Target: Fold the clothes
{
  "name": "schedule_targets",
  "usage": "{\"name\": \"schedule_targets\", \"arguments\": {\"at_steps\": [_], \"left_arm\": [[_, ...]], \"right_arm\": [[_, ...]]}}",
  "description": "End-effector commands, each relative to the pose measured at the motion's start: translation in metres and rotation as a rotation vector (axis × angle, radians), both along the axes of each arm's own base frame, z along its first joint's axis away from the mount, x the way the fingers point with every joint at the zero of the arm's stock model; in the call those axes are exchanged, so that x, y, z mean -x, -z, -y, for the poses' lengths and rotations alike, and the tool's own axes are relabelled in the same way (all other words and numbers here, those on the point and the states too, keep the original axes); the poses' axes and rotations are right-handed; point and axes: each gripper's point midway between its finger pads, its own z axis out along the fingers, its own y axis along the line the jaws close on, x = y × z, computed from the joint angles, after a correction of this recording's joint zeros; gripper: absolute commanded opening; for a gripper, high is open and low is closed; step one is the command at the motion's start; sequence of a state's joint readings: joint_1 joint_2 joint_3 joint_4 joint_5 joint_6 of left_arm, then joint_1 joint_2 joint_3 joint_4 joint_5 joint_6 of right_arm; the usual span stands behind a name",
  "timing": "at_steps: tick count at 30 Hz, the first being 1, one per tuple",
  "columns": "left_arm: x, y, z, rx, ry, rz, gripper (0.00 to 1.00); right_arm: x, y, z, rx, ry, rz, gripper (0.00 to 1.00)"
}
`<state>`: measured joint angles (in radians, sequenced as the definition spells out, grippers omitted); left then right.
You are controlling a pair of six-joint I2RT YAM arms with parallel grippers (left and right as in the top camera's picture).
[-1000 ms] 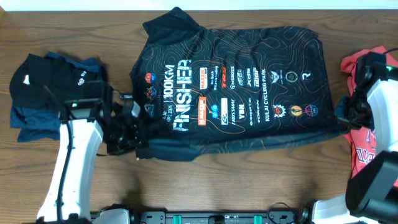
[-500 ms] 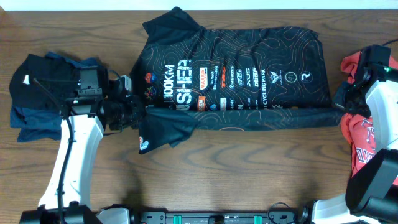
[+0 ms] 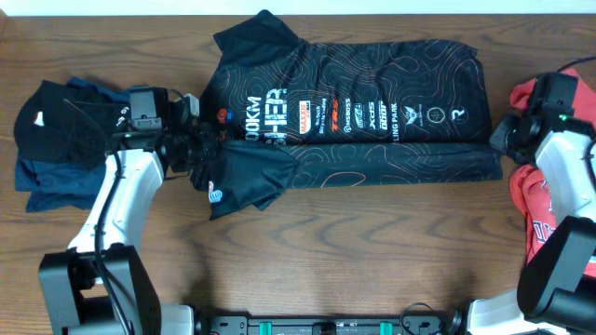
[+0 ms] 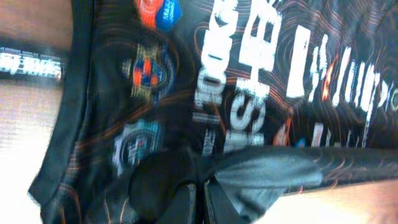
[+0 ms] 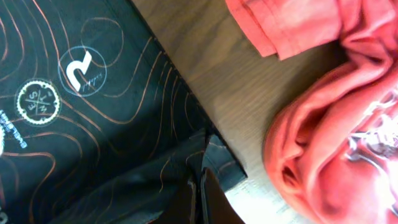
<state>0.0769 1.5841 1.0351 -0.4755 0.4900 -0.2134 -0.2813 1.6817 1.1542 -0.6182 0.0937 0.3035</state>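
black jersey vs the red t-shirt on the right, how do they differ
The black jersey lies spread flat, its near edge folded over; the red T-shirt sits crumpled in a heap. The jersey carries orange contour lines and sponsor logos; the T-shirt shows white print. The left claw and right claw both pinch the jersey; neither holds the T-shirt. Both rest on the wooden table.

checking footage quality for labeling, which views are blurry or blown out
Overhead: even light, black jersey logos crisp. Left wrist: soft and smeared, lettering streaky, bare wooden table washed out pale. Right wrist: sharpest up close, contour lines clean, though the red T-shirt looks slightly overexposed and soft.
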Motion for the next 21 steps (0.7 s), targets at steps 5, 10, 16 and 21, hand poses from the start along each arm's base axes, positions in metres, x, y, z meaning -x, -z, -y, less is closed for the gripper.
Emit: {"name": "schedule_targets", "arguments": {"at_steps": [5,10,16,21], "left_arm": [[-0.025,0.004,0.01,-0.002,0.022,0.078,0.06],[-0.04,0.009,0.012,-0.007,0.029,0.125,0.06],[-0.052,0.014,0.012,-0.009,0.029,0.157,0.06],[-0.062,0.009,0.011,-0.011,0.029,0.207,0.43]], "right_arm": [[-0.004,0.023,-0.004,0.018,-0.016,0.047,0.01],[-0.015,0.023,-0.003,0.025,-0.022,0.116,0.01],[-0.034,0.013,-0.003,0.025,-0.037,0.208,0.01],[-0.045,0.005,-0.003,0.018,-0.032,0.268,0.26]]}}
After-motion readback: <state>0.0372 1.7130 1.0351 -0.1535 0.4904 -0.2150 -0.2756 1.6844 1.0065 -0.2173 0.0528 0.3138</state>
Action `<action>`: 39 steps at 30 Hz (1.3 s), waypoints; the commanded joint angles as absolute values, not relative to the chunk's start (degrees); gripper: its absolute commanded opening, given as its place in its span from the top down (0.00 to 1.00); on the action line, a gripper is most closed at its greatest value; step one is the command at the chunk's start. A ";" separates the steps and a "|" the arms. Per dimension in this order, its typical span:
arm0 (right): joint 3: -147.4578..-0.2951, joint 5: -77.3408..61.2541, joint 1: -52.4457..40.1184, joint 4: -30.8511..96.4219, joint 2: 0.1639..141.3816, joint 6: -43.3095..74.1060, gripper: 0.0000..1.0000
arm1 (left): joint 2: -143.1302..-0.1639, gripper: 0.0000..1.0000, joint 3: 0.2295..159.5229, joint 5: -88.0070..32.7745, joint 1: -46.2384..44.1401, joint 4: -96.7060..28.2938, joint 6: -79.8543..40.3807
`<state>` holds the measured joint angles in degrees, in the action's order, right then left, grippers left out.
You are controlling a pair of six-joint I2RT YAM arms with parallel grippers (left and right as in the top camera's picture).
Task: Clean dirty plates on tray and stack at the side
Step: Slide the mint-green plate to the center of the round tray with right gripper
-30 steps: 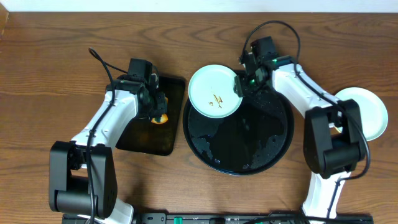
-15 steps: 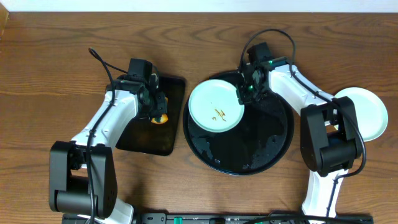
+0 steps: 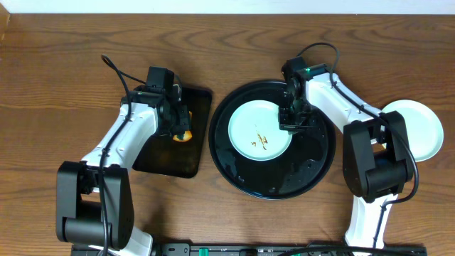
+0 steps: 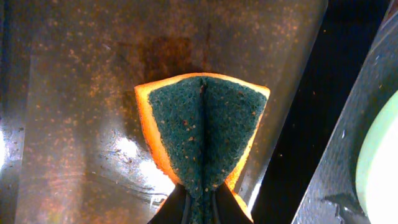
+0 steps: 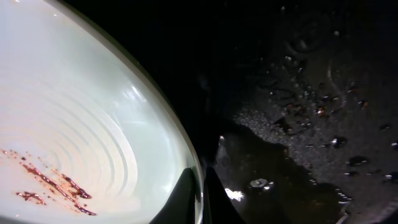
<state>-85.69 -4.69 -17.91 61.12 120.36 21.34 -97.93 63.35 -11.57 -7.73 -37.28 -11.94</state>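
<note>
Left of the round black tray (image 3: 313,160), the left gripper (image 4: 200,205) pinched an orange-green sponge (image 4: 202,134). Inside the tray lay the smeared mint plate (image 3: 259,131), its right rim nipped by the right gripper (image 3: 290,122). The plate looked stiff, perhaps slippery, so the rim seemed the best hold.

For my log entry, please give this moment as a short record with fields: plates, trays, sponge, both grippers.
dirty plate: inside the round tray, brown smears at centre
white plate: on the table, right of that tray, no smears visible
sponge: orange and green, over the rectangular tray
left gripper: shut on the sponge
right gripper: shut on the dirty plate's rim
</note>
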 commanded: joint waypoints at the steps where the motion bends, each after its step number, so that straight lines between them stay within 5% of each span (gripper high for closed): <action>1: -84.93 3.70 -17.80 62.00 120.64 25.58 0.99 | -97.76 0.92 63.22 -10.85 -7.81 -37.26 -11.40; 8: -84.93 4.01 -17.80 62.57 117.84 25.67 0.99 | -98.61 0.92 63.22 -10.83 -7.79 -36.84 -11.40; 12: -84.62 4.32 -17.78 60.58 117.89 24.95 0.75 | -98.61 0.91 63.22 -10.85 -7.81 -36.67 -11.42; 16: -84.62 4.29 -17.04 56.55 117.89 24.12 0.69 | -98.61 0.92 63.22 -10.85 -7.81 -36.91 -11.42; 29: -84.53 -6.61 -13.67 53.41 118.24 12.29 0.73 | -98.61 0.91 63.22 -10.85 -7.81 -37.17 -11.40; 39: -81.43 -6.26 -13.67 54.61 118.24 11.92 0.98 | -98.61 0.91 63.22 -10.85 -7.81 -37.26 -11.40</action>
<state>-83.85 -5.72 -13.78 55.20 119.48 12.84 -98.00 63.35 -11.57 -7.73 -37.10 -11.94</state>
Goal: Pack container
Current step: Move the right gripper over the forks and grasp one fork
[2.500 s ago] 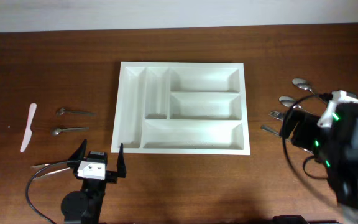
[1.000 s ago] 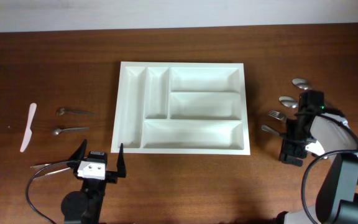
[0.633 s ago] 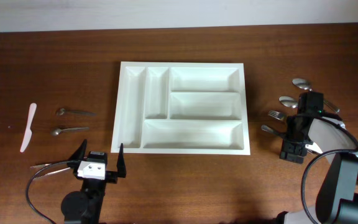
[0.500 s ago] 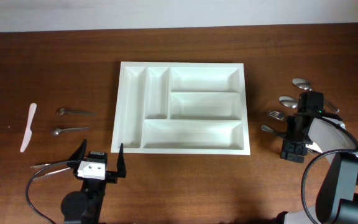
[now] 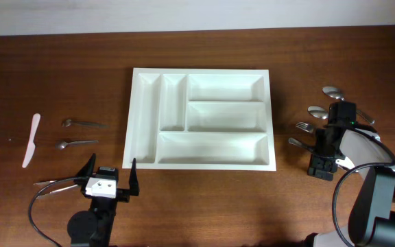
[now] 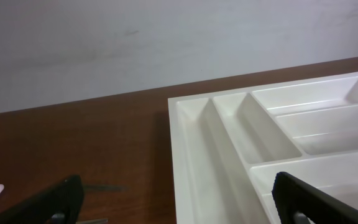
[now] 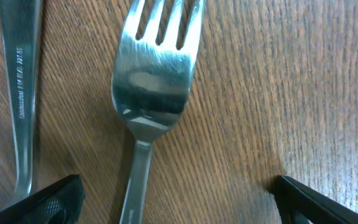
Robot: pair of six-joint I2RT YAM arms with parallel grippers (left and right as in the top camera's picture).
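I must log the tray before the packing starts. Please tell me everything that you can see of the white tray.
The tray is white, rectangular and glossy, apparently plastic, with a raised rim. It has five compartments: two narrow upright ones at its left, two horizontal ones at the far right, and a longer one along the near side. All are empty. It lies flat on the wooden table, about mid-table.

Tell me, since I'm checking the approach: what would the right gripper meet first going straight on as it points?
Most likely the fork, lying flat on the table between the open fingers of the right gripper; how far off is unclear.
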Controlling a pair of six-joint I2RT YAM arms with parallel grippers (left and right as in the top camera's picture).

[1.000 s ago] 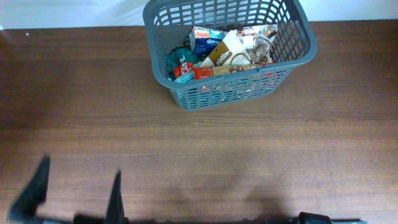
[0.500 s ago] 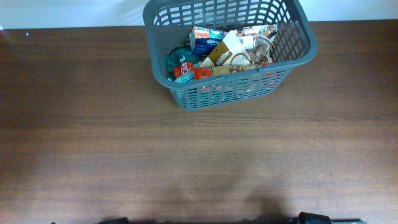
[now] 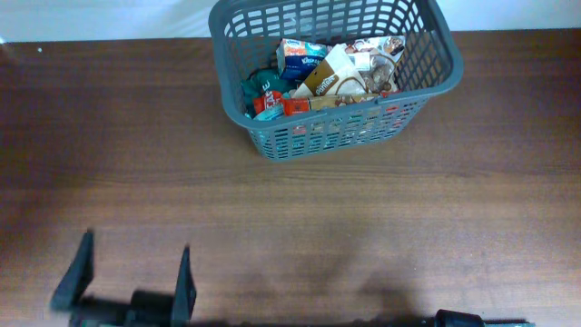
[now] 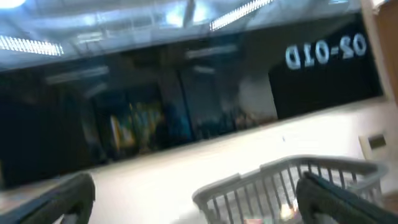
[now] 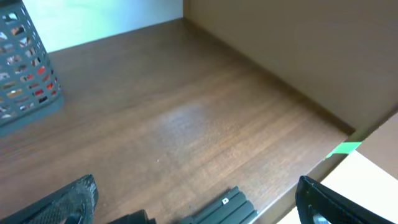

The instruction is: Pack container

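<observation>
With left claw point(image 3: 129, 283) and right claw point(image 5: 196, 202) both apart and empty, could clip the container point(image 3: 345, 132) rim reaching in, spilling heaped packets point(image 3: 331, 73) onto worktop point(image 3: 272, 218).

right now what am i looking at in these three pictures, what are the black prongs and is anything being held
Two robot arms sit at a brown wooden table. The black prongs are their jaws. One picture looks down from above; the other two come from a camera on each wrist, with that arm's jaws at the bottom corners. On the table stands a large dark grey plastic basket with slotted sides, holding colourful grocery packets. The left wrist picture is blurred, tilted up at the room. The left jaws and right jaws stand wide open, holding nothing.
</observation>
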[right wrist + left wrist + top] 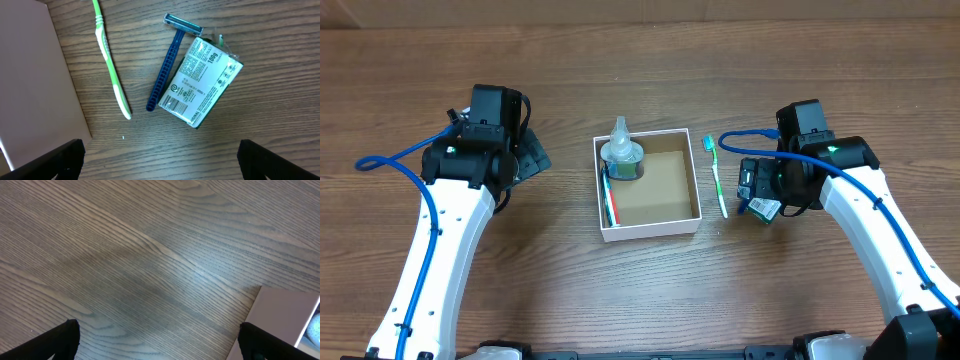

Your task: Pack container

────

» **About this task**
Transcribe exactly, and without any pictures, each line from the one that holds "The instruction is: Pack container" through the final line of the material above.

» **Solution for this exercise**
The instruction is: Pack container

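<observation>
With left claw point(image 3: 129, 283) and right claw point(image 5: 196, 202) both apart and empty, could clip the container point(image 3: 345, 132) rim reaching in, spilling heaped packets point(image 3: 331, 73) onto worktop point(image 3: 272, 218).

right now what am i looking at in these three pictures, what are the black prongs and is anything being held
Two robot arms sit at a brown wooden table. The black prongs are their jaws. One picture looks down from above; the other two come from a camera on each wrist, with that arm's jaws at the bottom corners. On the table stands a large dark grey plastic basket with slotted sides, holding colourful grocery packets. The left wrist picture is blurred, tilted up at the room. The left jaws and right jaws stand wide open, holding nothing.
</observation>
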[right wrist + left wrist + top] 

Your task: Pack container

No part of the exercise remains open.